◆ **Directions**
Restate, word for word and with no pictures, the stretch of lines in the data below that begins at the line with "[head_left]" and ends at the line with "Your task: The", inclusive.

Stored items from a collection
+++
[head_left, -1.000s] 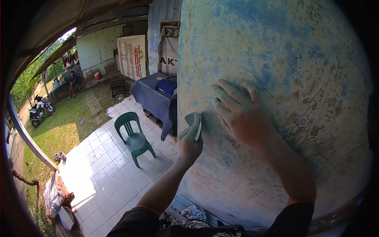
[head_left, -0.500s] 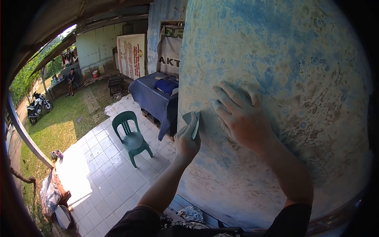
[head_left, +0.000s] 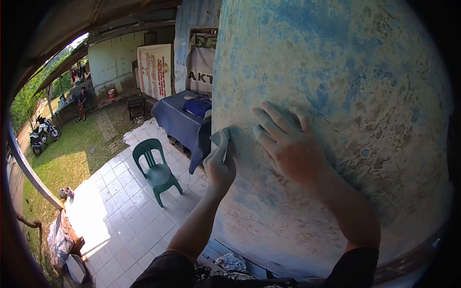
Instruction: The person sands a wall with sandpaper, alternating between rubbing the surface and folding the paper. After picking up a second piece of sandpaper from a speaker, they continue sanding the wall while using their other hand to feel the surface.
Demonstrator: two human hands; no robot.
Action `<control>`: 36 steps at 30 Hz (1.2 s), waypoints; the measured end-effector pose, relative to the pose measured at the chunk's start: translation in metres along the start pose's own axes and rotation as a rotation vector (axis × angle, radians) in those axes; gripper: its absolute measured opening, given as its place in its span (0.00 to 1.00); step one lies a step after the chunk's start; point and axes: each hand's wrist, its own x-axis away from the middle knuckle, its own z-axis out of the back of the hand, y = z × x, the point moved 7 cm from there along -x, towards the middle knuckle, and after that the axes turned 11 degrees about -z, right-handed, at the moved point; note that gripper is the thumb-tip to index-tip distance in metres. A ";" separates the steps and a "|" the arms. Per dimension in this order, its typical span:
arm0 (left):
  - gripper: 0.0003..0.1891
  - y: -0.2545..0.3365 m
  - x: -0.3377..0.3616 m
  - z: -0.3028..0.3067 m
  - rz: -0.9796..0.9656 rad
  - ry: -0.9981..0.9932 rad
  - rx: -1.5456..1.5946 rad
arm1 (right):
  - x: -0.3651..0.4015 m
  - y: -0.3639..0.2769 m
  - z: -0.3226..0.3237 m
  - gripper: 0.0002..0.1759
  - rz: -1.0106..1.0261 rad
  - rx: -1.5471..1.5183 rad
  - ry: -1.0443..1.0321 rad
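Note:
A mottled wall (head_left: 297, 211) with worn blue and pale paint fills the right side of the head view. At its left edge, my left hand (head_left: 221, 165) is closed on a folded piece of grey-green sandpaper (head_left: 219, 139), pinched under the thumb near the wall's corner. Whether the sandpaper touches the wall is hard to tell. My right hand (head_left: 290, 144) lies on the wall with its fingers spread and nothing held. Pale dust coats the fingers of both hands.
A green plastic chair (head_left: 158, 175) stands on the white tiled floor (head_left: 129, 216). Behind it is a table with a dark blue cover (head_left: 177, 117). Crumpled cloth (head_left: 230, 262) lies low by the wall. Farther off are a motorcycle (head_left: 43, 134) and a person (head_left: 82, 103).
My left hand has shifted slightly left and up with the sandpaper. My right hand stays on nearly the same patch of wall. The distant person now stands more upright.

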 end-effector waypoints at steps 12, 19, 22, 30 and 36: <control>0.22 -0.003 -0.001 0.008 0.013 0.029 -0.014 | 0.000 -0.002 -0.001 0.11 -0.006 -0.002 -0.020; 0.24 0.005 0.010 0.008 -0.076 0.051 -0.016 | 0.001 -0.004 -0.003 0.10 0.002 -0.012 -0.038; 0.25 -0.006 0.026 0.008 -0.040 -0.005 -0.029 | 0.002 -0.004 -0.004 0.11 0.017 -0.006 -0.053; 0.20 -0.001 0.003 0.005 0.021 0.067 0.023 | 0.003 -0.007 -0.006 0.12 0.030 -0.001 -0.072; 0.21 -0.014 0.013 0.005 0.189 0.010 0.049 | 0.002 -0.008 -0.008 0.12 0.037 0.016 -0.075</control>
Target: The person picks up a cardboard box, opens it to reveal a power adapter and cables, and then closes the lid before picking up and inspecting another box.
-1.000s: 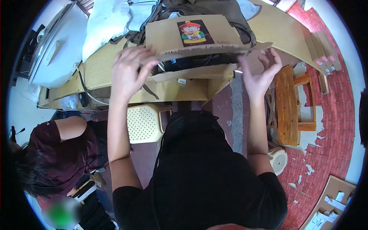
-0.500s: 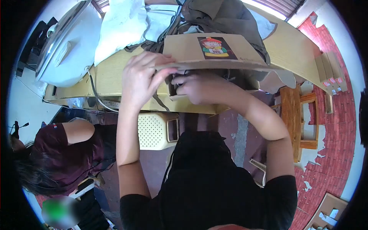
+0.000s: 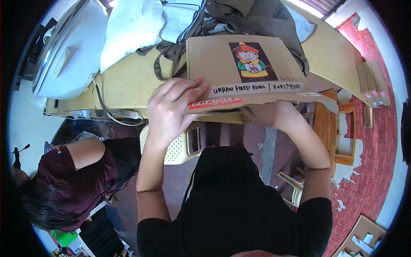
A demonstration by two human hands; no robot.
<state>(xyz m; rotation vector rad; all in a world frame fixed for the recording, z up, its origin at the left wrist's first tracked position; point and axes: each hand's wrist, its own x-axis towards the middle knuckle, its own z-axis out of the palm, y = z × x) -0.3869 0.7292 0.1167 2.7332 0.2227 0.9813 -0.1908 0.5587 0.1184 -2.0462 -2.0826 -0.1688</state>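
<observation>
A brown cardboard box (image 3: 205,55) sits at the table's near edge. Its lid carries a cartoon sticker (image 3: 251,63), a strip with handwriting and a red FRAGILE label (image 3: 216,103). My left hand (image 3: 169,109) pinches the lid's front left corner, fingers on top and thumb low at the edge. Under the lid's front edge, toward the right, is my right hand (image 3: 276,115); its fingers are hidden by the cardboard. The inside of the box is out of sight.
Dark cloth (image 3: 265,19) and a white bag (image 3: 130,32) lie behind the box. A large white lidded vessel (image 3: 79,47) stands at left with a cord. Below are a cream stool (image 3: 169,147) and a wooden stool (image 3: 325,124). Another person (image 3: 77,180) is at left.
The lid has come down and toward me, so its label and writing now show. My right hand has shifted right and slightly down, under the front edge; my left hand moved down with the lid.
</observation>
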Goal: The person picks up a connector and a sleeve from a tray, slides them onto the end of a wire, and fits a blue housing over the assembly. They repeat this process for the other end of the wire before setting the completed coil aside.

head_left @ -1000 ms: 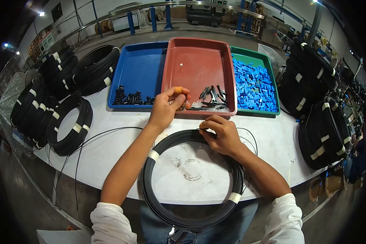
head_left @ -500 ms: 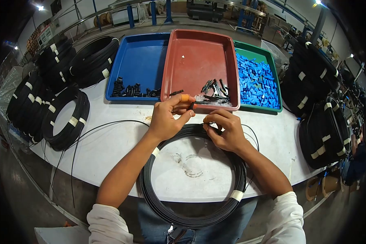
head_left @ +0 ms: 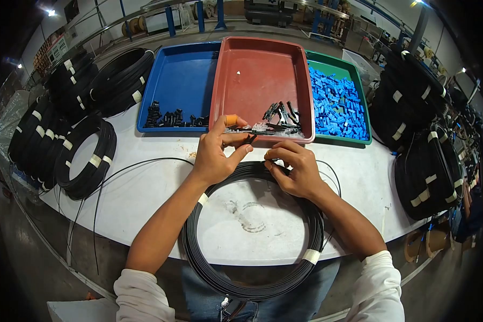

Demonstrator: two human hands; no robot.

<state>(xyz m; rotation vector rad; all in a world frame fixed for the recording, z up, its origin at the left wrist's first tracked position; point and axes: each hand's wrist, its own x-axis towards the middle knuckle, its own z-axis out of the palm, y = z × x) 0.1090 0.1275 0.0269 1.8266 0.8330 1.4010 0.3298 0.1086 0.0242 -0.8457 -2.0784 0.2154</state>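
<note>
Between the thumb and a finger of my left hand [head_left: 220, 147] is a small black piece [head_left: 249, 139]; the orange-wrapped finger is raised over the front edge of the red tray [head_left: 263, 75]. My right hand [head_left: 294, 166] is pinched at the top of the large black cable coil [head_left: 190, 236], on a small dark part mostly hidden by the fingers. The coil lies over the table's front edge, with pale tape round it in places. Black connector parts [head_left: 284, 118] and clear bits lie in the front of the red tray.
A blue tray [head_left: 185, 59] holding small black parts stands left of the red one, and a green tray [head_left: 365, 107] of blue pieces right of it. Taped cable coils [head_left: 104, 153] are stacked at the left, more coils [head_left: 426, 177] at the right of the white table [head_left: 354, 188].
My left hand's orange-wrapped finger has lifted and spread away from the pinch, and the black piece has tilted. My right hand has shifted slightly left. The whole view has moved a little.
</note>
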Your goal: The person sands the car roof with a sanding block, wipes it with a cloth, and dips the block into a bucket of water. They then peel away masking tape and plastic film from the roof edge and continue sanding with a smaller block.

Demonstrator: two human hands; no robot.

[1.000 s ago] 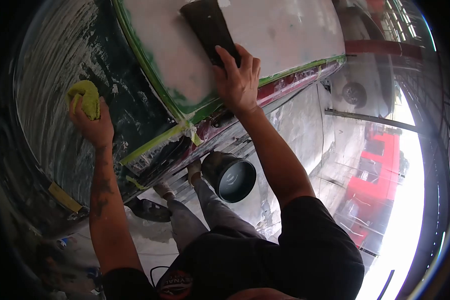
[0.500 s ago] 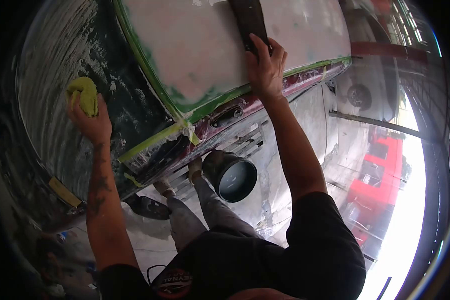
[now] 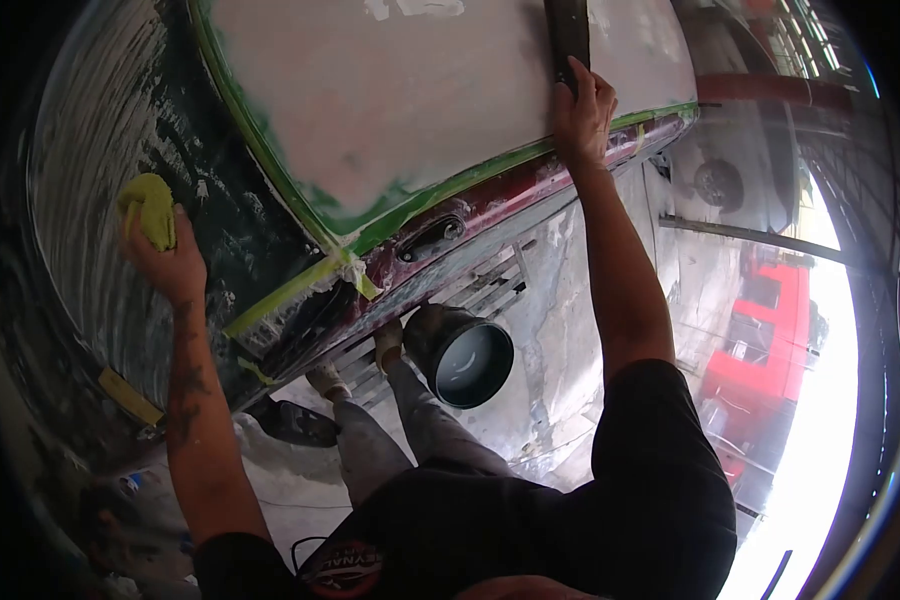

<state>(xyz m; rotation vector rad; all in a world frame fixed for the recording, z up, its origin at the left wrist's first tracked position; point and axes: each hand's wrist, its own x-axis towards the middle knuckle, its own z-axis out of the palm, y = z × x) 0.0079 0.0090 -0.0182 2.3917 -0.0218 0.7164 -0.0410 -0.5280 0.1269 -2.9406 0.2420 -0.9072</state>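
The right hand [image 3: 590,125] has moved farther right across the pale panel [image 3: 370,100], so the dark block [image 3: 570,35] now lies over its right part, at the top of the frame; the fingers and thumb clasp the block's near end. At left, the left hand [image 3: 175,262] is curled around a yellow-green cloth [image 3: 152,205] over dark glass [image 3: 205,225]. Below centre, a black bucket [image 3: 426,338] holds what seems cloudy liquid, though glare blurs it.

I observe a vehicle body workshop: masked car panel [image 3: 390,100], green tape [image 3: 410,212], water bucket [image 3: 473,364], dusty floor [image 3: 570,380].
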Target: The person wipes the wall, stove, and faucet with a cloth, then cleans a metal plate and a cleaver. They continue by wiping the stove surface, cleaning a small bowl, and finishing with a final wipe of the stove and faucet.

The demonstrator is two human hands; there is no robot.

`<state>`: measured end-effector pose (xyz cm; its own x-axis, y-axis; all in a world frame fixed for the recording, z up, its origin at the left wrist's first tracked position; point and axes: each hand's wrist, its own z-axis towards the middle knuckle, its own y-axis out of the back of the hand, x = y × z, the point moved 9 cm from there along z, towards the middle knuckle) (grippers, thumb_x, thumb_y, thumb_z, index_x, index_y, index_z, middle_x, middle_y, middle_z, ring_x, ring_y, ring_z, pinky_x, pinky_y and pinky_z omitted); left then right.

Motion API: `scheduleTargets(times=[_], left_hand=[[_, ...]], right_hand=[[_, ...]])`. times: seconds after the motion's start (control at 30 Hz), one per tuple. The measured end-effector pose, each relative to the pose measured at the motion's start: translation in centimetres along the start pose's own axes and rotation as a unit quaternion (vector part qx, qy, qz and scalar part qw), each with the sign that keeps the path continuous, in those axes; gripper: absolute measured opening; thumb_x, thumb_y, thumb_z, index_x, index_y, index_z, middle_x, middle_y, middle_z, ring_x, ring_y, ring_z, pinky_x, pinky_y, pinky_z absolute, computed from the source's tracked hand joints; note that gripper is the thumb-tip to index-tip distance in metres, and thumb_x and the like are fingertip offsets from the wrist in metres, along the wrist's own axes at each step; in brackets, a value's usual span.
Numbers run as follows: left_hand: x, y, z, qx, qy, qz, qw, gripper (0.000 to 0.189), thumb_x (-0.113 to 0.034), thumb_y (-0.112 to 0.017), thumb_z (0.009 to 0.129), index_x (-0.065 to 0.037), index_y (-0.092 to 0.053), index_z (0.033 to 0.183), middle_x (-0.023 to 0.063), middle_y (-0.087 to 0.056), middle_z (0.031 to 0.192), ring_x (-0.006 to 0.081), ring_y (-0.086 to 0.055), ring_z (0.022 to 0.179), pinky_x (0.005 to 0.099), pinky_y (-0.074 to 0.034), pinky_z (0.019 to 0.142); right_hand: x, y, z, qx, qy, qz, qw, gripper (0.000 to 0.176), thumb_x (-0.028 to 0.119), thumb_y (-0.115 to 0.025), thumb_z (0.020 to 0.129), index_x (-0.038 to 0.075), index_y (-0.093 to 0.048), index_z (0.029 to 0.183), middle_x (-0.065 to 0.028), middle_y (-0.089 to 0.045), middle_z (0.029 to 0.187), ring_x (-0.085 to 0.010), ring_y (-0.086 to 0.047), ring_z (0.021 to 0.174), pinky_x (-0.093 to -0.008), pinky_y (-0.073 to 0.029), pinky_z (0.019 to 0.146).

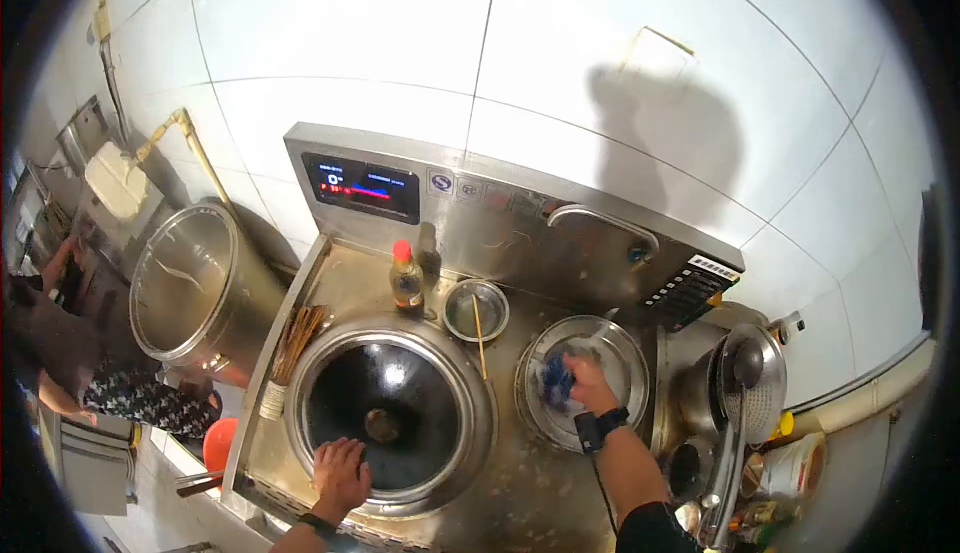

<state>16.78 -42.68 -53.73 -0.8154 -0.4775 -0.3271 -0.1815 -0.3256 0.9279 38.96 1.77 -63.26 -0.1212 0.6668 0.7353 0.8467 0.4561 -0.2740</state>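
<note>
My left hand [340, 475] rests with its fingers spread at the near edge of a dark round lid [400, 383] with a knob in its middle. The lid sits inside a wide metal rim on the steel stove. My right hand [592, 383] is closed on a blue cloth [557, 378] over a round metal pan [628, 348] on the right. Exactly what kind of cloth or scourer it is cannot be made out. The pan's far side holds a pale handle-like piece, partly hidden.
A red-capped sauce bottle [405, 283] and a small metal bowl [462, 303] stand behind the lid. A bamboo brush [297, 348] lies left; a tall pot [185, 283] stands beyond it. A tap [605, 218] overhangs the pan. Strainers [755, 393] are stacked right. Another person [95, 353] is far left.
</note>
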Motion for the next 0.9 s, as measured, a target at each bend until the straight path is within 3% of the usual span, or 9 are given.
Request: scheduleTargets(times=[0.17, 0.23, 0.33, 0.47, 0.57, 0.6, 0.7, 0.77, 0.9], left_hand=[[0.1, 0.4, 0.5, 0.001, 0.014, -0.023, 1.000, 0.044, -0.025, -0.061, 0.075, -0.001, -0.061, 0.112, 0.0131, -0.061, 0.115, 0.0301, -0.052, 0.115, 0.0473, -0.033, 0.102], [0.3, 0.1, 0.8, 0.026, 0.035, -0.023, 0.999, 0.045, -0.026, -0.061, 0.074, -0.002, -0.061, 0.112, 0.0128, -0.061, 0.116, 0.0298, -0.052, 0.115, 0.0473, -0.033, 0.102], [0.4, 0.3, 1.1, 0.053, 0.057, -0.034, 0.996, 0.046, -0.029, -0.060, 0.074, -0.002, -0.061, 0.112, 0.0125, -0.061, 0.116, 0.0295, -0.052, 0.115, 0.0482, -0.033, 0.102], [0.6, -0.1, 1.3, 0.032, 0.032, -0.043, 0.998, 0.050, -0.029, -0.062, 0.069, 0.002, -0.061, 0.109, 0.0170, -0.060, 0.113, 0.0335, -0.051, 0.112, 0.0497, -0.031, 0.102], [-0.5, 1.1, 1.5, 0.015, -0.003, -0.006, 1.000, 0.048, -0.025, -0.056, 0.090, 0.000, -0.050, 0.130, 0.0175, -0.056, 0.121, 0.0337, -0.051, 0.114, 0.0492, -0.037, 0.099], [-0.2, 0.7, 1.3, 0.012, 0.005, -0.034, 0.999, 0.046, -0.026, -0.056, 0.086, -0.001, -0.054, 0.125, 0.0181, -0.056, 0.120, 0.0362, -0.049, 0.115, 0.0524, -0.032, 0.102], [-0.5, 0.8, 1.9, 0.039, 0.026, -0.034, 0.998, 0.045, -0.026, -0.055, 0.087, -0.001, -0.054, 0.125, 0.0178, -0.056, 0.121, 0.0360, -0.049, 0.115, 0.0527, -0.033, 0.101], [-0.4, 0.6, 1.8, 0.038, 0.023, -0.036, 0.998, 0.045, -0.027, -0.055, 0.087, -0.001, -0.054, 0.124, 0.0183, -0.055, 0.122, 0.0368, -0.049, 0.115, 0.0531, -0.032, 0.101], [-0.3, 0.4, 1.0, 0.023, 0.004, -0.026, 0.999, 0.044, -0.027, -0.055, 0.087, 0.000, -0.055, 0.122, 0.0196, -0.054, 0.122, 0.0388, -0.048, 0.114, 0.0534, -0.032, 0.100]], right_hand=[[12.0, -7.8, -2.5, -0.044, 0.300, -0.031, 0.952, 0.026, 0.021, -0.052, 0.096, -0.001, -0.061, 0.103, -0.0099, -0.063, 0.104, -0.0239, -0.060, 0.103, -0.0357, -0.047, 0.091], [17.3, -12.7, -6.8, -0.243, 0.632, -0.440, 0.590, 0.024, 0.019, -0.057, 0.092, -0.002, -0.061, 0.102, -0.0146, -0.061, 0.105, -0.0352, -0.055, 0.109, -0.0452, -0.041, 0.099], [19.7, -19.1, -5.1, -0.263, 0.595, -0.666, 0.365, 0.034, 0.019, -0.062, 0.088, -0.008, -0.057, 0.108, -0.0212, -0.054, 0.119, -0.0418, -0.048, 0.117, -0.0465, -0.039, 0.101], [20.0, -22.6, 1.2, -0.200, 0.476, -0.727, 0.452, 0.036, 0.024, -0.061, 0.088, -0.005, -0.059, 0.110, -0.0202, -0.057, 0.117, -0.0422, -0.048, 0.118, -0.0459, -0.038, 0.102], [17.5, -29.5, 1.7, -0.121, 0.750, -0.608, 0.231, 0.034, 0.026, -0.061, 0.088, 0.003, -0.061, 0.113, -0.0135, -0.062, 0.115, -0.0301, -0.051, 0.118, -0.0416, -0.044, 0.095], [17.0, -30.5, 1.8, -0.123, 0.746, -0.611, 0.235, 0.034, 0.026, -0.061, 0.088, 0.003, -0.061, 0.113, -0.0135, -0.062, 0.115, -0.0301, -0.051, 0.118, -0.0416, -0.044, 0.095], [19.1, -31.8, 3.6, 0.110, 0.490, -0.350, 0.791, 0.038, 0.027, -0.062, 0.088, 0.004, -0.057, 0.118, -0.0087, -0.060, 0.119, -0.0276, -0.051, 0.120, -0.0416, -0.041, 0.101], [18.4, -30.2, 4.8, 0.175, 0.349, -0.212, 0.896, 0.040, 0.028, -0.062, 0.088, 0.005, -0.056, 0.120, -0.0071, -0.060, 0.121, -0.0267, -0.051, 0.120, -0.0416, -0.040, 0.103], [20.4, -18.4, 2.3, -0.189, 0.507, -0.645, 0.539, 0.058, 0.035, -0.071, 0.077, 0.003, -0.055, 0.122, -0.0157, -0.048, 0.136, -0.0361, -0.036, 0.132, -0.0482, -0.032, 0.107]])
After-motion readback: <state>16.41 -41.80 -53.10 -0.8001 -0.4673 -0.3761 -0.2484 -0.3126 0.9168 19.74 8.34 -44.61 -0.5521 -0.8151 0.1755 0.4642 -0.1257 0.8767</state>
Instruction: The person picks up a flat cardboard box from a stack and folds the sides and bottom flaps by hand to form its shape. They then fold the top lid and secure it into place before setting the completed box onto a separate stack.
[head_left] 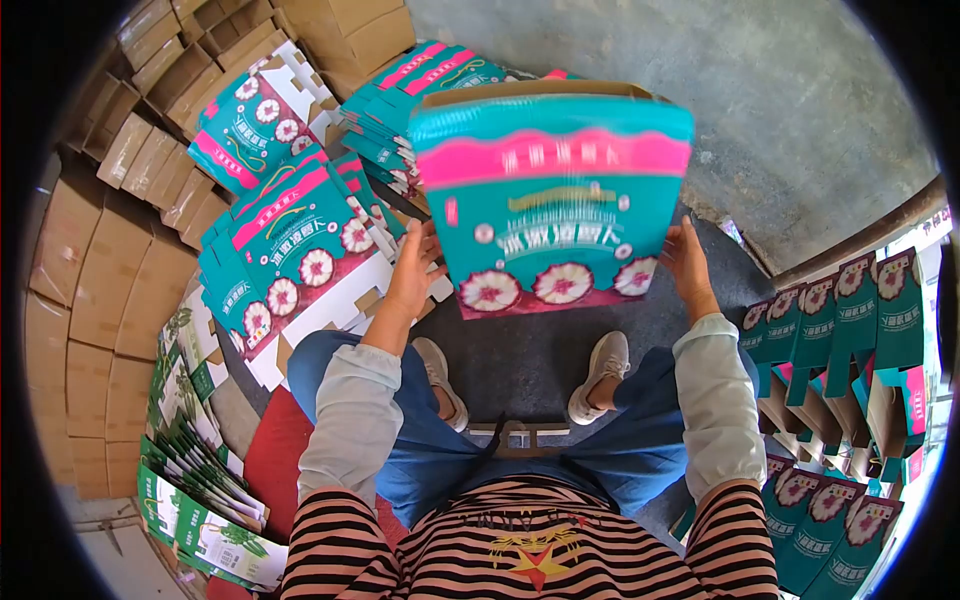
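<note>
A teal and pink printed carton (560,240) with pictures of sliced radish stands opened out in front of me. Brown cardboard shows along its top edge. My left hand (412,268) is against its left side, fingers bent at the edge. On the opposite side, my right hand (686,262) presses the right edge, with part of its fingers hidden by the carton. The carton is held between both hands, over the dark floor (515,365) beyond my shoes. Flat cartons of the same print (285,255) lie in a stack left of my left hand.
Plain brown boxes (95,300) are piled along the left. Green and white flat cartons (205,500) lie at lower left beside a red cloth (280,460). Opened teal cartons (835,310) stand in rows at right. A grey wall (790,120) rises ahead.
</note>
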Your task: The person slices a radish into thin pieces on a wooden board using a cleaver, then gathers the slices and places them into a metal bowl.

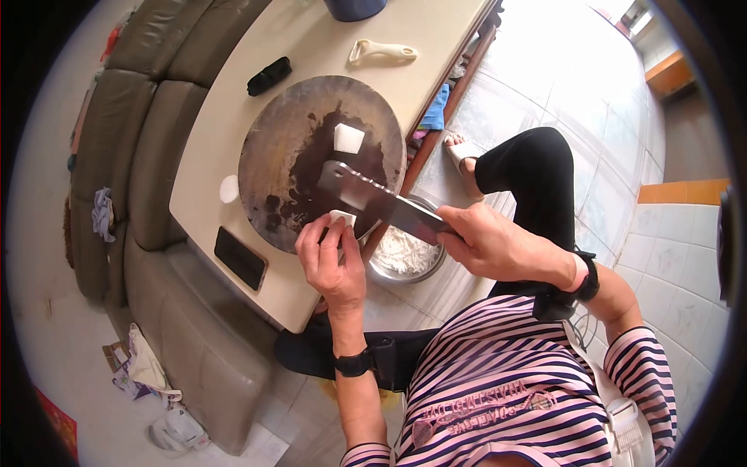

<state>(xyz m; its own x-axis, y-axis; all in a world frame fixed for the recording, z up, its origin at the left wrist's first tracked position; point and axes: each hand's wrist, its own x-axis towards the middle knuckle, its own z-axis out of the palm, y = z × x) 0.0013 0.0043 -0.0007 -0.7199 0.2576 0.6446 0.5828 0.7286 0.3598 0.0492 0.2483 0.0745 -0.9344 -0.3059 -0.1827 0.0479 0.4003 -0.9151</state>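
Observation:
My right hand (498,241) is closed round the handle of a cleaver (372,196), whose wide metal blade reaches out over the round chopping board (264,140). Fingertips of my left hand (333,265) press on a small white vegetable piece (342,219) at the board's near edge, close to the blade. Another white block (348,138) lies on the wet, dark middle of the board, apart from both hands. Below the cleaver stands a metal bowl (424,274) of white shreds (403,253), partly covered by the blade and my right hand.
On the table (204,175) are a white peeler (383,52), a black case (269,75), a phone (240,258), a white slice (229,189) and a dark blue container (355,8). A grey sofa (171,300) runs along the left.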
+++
◆ **Output of the exercise**
[head_left] 
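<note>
A teal and pink printed carton (560,240) with pictures of sliced radish stands opened out in front of me. Brown cardboard shows along its top edge. My left hand (412,268) is against its left side, fingers bent at the edge. On the opposite side, my right hand (686,262) presses the right edge, with part of its fingers hidden by the carton. The carton is held between both hands, over the dark floor (515,365) beyond my shoes. Flat cartons of the same print (285,255) lie in a stack left of my left hand.
Plain brown boxes (95,300) are piled along the left. Green and white flat cartons (205,500) lie at lower left beside a red cloth (280,460). Opened teal cartons (835,310) stand in rows at right. A grey wall (790,120) rises ahead.
</note>
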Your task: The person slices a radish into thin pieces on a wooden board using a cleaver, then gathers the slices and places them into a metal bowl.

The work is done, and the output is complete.